The genesis of a good romantic relationship lies, among other things, in being with each other in the same way and with the same freedom as when we are with ourselves.

Neurobiologically, when two people meet, endocrine and biochemical fluids are secreted.

All these alerts accompany the desire to love. Alerts that, if they match, can form a couple.

The growth of the bond, the knowledge of the other in its values, tastes, virtues and defects, generates a complementarity that allows a slow progression towards the formation of a family, if that is the desire of the couple.

The establishment of the relationship reduces the levels of romanticism (both verbal, paraverbal, etc. ), not because the couple is less in love, but because they are at another stage where there is a qualitative variation.

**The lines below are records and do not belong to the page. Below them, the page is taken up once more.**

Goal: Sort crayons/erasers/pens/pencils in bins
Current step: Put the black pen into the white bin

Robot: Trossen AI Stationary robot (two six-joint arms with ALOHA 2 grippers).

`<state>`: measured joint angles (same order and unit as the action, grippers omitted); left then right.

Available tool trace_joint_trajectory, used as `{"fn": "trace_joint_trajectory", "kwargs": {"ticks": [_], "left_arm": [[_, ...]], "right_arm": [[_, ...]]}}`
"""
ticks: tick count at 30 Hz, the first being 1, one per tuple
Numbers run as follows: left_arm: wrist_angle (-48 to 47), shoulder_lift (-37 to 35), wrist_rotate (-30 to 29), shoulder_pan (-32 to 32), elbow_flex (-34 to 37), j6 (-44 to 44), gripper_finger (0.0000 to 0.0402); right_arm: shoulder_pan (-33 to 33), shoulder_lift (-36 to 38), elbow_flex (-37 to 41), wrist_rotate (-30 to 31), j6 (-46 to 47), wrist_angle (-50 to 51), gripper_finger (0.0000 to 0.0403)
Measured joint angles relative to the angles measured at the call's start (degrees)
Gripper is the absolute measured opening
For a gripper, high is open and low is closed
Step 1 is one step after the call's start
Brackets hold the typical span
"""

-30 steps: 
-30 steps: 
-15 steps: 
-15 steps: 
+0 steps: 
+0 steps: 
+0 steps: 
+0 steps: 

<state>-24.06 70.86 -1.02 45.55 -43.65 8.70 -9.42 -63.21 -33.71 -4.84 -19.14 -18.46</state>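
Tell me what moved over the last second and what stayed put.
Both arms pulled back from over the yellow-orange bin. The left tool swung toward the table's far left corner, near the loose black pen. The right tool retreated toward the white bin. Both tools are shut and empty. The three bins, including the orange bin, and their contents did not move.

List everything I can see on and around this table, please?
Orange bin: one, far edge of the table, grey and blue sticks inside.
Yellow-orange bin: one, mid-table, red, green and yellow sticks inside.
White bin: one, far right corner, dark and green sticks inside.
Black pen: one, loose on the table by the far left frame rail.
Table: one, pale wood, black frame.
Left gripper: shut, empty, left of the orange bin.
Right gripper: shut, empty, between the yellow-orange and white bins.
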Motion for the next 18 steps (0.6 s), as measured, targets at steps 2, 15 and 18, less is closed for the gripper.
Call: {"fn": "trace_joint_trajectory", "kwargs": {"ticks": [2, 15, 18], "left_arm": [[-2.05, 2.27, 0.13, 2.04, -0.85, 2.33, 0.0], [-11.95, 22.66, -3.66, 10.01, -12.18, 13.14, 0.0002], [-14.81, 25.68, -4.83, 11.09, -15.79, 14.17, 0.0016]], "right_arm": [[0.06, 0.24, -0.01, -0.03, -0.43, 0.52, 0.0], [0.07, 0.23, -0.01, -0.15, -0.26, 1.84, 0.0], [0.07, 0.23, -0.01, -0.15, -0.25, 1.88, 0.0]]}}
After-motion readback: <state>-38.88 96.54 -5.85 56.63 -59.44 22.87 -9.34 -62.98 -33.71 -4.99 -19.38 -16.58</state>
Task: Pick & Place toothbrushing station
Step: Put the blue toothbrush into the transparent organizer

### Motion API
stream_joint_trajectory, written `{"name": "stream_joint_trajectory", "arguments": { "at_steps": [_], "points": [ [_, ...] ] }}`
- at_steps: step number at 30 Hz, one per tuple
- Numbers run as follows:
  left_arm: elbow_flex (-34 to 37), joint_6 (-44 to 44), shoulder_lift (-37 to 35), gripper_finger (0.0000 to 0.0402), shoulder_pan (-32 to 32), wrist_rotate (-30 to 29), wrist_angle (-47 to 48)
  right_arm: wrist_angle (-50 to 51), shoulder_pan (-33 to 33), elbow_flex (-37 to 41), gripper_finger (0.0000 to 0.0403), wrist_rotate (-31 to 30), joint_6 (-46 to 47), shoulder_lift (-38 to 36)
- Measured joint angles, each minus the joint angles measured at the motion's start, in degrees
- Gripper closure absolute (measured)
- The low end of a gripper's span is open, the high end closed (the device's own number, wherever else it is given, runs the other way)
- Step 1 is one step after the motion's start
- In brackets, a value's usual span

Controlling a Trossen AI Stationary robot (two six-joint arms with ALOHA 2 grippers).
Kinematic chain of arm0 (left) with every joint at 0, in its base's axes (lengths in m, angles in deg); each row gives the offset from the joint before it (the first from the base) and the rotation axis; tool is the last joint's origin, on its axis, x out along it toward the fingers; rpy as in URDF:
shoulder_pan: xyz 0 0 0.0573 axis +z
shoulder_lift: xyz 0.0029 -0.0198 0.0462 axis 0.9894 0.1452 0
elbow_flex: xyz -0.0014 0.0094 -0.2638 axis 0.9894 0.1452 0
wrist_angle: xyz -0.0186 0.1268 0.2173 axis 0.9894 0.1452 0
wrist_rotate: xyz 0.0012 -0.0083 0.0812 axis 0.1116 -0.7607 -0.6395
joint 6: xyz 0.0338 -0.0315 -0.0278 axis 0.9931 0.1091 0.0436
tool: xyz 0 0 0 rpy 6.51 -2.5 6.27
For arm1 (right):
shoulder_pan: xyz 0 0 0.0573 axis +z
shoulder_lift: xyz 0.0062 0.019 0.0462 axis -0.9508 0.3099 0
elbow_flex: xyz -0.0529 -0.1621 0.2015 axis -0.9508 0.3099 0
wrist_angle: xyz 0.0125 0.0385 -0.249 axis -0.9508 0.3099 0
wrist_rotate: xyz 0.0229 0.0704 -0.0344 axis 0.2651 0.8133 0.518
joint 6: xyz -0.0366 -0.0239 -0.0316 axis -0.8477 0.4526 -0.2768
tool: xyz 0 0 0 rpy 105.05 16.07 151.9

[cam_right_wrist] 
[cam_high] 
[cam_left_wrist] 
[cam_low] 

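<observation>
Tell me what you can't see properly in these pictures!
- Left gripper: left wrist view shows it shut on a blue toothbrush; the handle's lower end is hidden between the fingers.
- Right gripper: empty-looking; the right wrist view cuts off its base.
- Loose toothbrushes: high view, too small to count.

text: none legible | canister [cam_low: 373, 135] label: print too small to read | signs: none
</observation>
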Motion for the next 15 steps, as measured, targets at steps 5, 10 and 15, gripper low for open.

In the romantic period, lovers are eager to fall in love with each other, so they do things that captivate the couple and know what details seduce each other and try to put them on the line.

It is a stage in which both work to ensure the relationship, in addition to the chemicals and instinctive substances that accompany the process.

However, establishing a relationship does not mean that there is nothing else to do, quite the opposite, a relationship requires a work of loving relationship that develops throughout life.

Daily life, routine, work, parenting, uneven evolutionary growth, among others, are attacks on the stability of the relationship.

Love must therefore be worked to continue to create new definitions of love, leading to new actions that generate growth not only for the couple, but for love itself.